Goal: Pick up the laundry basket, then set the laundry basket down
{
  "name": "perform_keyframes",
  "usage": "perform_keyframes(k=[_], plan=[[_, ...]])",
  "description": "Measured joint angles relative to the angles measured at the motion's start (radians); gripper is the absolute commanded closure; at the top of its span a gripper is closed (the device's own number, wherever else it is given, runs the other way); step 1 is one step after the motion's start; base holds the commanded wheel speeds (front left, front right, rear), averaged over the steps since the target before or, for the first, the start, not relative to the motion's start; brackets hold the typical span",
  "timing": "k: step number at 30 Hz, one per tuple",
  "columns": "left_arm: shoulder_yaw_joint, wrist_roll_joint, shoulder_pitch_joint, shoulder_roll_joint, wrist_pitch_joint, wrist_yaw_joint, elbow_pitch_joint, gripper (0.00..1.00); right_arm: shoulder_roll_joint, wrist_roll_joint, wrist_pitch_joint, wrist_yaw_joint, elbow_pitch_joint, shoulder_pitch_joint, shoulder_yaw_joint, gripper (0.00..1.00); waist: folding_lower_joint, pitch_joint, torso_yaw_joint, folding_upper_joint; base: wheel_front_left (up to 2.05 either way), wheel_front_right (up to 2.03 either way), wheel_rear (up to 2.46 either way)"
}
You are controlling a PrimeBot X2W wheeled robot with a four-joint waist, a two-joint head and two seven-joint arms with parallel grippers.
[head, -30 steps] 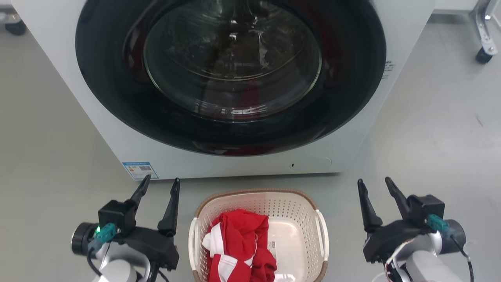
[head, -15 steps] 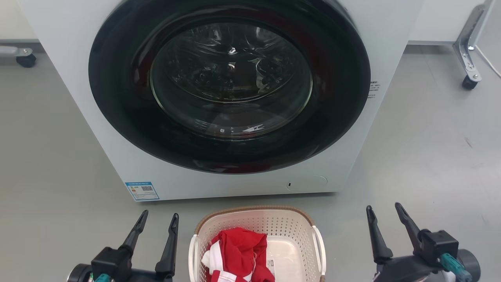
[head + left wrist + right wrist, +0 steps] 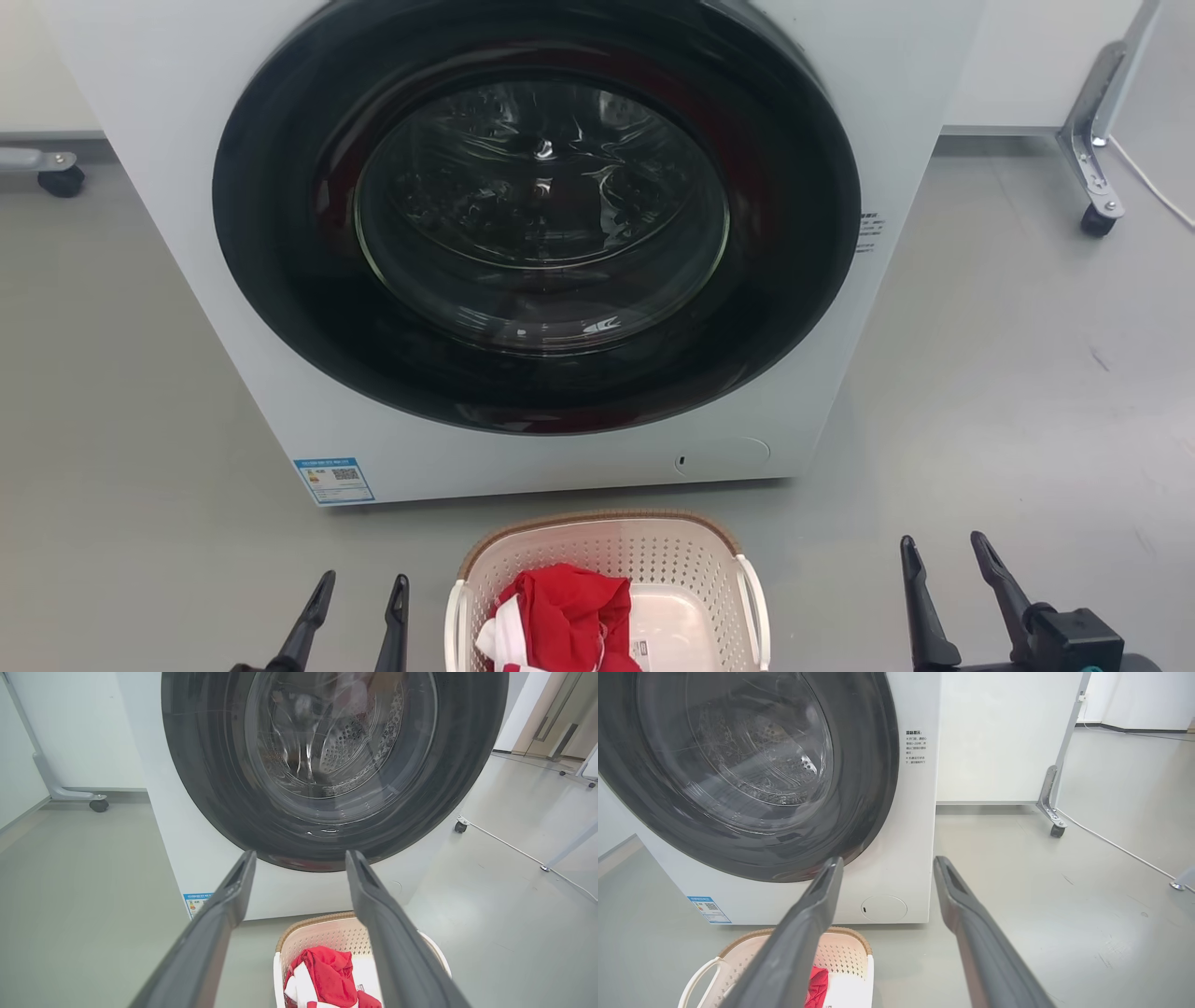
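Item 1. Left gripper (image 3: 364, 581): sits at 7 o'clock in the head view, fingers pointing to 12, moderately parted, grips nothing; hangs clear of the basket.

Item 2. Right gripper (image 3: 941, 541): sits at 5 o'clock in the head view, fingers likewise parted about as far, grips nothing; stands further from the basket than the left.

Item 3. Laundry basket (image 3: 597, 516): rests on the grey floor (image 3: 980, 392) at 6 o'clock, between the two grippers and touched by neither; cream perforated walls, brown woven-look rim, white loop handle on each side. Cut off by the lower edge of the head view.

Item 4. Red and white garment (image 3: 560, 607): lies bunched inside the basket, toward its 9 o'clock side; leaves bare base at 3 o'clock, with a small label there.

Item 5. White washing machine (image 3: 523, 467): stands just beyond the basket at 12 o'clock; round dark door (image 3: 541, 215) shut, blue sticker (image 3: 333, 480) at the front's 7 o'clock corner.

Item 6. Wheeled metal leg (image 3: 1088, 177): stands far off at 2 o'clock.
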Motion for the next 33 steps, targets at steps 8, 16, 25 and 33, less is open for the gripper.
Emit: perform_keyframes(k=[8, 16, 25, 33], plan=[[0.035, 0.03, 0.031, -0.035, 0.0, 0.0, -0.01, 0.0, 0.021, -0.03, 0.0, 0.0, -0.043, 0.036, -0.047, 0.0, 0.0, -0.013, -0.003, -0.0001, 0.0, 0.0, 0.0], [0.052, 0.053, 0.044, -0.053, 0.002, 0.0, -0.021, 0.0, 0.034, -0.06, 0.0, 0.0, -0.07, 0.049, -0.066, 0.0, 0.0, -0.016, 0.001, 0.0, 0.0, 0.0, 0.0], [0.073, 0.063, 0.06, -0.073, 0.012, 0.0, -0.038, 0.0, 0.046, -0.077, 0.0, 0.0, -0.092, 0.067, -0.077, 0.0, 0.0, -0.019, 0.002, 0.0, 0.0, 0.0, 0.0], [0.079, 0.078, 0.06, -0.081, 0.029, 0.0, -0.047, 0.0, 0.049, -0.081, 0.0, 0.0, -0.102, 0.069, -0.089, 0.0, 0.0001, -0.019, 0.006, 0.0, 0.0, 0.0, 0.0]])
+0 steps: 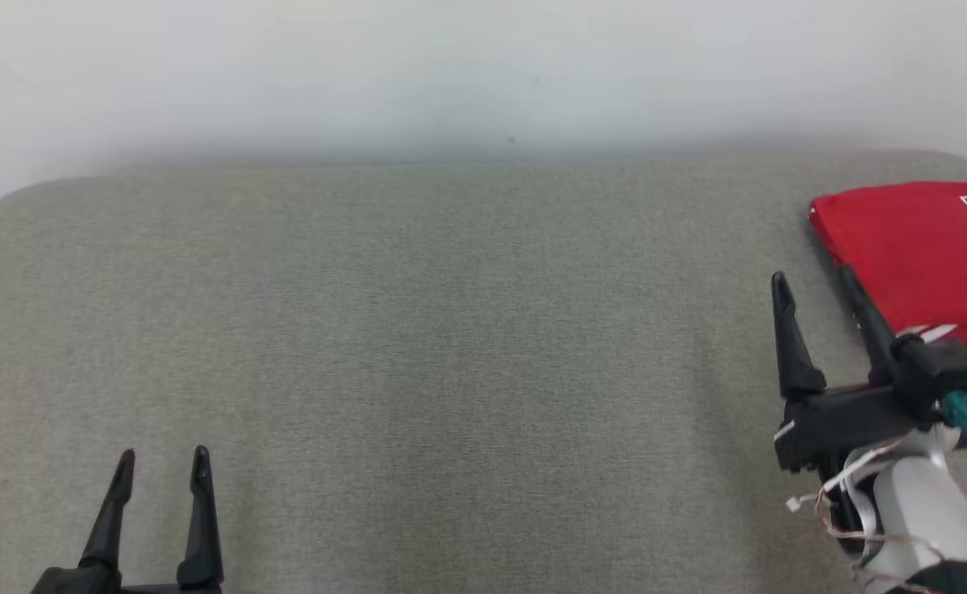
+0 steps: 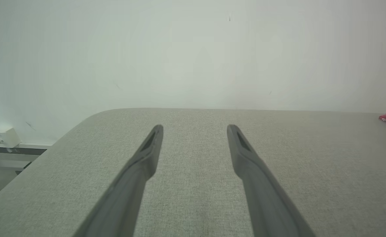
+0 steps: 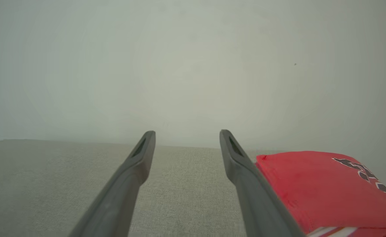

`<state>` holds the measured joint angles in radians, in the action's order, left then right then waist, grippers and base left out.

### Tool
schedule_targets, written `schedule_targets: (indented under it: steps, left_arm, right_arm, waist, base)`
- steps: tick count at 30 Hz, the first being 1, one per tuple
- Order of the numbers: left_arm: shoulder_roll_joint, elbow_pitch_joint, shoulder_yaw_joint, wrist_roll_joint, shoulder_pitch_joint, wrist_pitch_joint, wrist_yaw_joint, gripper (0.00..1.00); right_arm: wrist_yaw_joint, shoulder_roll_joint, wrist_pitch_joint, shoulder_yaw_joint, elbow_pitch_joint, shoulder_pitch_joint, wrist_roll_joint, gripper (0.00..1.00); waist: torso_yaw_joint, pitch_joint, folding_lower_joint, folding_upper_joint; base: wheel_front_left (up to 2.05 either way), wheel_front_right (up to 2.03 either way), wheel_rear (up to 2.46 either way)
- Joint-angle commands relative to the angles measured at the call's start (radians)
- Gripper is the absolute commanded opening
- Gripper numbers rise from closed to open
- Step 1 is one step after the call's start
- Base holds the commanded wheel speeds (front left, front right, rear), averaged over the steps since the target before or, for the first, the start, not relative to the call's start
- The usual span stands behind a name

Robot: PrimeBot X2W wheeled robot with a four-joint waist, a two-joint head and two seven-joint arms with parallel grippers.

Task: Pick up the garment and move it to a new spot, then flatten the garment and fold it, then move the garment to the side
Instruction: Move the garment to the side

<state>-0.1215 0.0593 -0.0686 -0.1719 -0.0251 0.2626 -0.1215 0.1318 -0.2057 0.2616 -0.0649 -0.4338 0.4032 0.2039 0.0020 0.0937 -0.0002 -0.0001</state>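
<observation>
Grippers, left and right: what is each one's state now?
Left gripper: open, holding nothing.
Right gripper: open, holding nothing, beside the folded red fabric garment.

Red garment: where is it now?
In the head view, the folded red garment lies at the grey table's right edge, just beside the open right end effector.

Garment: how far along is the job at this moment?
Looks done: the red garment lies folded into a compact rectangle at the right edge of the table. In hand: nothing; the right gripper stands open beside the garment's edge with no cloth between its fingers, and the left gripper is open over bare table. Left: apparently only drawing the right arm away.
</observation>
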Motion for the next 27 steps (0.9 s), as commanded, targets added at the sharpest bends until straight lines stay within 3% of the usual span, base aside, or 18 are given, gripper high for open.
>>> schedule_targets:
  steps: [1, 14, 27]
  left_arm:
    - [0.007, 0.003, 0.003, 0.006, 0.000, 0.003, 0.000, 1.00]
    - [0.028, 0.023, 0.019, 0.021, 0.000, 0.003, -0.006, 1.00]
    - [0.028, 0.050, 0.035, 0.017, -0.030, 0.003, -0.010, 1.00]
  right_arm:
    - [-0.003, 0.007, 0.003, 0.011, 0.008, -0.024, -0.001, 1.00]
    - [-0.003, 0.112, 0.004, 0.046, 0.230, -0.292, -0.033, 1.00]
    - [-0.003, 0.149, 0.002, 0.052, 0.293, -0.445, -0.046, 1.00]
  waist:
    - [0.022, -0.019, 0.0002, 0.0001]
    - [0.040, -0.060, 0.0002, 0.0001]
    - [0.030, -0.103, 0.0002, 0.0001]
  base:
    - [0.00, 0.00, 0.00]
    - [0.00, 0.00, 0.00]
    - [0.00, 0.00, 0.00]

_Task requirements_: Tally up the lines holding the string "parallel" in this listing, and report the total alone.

_Output_: 2